Sfilate di New York, continua l'esodo. Dopo Lacoste che per la prima volta in 13 anni opta per il ritorno alle sue radici parigine, seguendo le orme Rodarte, anche Proenza Schouler fa le valige per la Ville Lumière. Dopo aver mandato in passerella la collezione per il prossimo autunno/inverno, dedicata nel suo DNA alla Big Apple, Jack McCollough e Lazaro Hernandez hanno annunciato che a settembre traslocheranno a Parigi allineando il loro calendario a quello della couture.


Oltre a cambiare il luogo dello show, come ha già fatto questa stagione Tommy Hilfiger, Proenza Schouler farà convergere le collezioni principali con quelle di mezza stagione, consolidando in due sfilate anziché quattro il carico degli show in linea con quanto stanno facendo molti stilisti alla luce del nuovo modello economico "See now, buy now". La sfilata però è stato un omaggio a New York sulla colonna sonora aperta da Sonic Youth. Forme abbondanti, cappotti maschili, il logo in bella vista su fasce dal sapore sportivo. Abiti di pelle lucida, maniche asimmetriche: nulla, nella donna Proenza Schouler del prossimo autunno-inverno, è perfettamente al centro.
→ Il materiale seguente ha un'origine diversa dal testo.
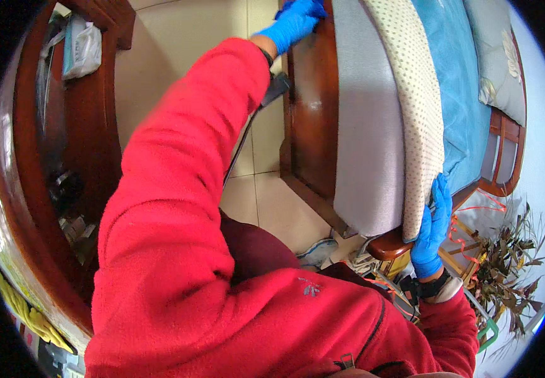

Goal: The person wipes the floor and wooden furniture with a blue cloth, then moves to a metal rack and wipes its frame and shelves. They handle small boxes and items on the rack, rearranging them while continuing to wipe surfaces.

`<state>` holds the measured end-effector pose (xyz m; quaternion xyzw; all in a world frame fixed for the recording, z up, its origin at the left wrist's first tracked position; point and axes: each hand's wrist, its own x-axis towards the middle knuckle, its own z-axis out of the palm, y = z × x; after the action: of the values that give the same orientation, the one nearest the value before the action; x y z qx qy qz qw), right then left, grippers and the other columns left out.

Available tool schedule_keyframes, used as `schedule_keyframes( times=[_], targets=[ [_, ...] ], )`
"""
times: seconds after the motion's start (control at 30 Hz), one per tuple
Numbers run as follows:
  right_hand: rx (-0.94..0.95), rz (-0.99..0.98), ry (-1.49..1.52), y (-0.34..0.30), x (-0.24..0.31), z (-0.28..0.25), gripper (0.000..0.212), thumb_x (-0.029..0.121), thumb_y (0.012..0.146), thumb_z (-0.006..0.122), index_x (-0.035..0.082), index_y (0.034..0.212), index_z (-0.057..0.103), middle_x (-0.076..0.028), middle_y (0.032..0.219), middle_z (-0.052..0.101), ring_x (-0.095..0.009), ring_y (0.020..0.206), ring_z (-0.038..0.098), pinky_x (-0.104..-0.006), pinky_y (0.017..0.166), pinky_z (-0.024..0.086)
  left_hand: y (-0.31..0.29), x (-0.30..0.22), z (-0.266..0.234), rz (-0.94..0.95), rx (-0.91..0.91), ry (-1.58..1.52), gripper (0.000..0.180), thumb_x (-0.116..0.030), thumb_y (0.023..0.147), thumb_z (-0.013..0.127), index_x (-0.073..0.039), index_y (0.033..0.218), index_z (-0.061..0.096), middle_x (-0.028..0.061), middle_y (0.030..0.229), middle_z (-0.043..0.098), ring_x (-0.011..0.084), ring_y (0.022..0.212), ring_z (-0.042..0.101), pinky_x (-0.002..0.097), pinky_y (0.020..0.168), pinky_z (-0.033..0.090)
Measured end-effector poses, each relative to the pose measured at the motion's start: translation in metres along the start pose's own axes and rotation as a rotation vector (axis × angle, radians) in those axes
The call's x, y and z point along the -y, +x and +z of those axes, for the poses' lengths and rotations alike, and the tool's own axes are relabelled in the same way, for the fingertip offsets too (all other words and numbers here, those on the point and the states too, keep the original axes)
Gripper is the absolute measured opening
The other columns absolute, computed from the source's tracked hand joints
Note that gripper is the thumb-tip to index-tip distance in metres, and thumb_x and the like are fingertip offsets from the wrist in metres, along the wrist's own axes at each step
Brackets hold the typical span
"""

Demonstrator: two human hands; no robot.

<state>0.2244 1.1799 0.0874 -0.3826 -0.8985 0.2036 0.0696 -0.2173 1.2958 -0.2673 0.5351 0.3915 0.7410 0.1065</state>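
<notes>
My left hand (pixel 288 28), in a blue glove, reaches to the top of the view. Its fingers close on a bunched dark blue cloth (pixel 313 7), pressed against the brown wooden bed rail (pixel 312 101). The cloth is partly cut off by the view's edge. My right hand (pixel 434 223), also gloved in blue, rests with straight fingers along the corner of a cream dotted bed pad (pixel 420 120). Under the pad lies a grey mattress (pixel 370 138). A rounded wooden bed-frame end (pixel 389 246) shows beside the right hand.
A teal blanket (pixel 458 82) and a grey floral pillow (pixel 499 57) lie on the bed. A dark wooden cabinet (pixel 80 151) with a white plastic bag (pixel 86 53) stands left. A dried plant (pixel 505 271) with red ribbons is at the right. A black pole-like tool (pixel 275 90) stands near my left forearm.
</notes>
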Motion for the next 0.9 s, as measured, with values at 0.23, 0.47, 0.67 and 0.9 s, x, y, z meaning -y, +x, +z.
schedule_keyframes(
  times=[0.23,0.47,0.67,0.9],
  targets=[
    [-0.004,-0.012,-0.086,0.0,0.001,-0.002,0.05,0.013,0.096,0.045,-0.003,0.143,0.045,-0.021,0.153,0.038,-0.035,0.143,0.034,-0.0432,0.118,0.023,0.001,-0.009,0.002,-0.549,-0.088,-0.144,0.076,-0.01,0.078,0.068,-0.008,0.141,0.025,0.0172,0.142,0.031,0.0288,0.133,0.031,0.033,0.107,0.026],
    [-0.008,0.01,-0.071,0.0,-0.002,0.002,0.051,0.013,0.095,0.045,-0.002,0.144,0.045,-0.02,0.153,0.038,-0.034,0.143,0.034,-0.0433,0.119,0.023,-0.119,-0.114,0.057,-0.718,-0.023,0.416,0.041,0.008,0.074,0.049,-0.007,0.112,0.052,0.0132,0.092,0.055,0.0326,0.089,0.054,0.0407,0.08,0.044],
    [0.034,-0.03,-0.148,0.001,0.001,-0.003,0.052,0.014,0.095,0.046,-0.002,0.144,0.044,-0.02,0.153,0.038,-0.035,0.143,0.034,-0.0437,0.119,0.023,-0.131,-0.114,0.062,-0.788,-0.037,0.442,0.02,0.0,0.084,0.052,-0.014,0.096,0.058,0.0115,0.082,0.061,0.0326,0.078,0.059,0.0375,0.075,0.048],
    [0.007,-0.066,-0.118,0.002,-0.001,-0.002,0.052,0.009,0.094,0.045,-0.002,0.144,0.044,-0.021,0.153,0.037,-0.035,0.143,0.034,-0.0443,0.119,0.022,-0.08,-0.055,0.018,-0.549,0.026,0.37,0.03,0.012,0.07,0.053,-0.006,0.095,0.055,0.0167,0.087,0.057,0.0374,0.087,0.057,0.0429,0.076,0.046]
  ],
)
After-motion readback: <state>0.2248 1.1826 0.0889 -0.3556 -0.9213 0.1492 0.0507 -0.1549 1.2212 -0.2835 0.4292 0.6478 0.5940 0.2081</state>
Se Proenza lascia New York, Zadig & Voltaire mangia la mela: per festeggiare i suoi 20 anni, il brand francese della ex modella svedese Cecilia Boenstroem sbarca a Manhattan con un costante mix di sportivo e rock. In passerella sfila una parigina newyorchese di adozione, una donna attiva, dalla "joie de vivre", che indossa capi in bilico tra maschile e femminile, perfetto riflesso del mondo di oggi.

La sfilata a New York ha segnato un momento di espansione del marchio sul mercato americano. Sta per aprire il flagship Zadig & Voltaire tra Mercer e Broome a Soho, in collaborazione con l'architetto "brutalista" belga Bernard Dubois, mentre nelle vetrine del negozio su Madison Avenue sono esposte creazioni frutto della collaborazione tra Cecilia e gli studenti della Parsons School of Design.

Infine Oscar de la Renta: la collezione dell'esordio di Laura Kim e Fernando Garcia ha debuttato in abbinata con Monse, la loro linea personale. Tante paillettes in entrambe e spalle scoperte, ma un target diverso, uptown e downtown. Per poco però lo show non si faceva: un'azione legale della griffe Carolina Herrera contro la Kim per aver rotto l'accordo di esclusiva quando in settembre con Garcia è passata da Oscar è stata patteggiata in extremis.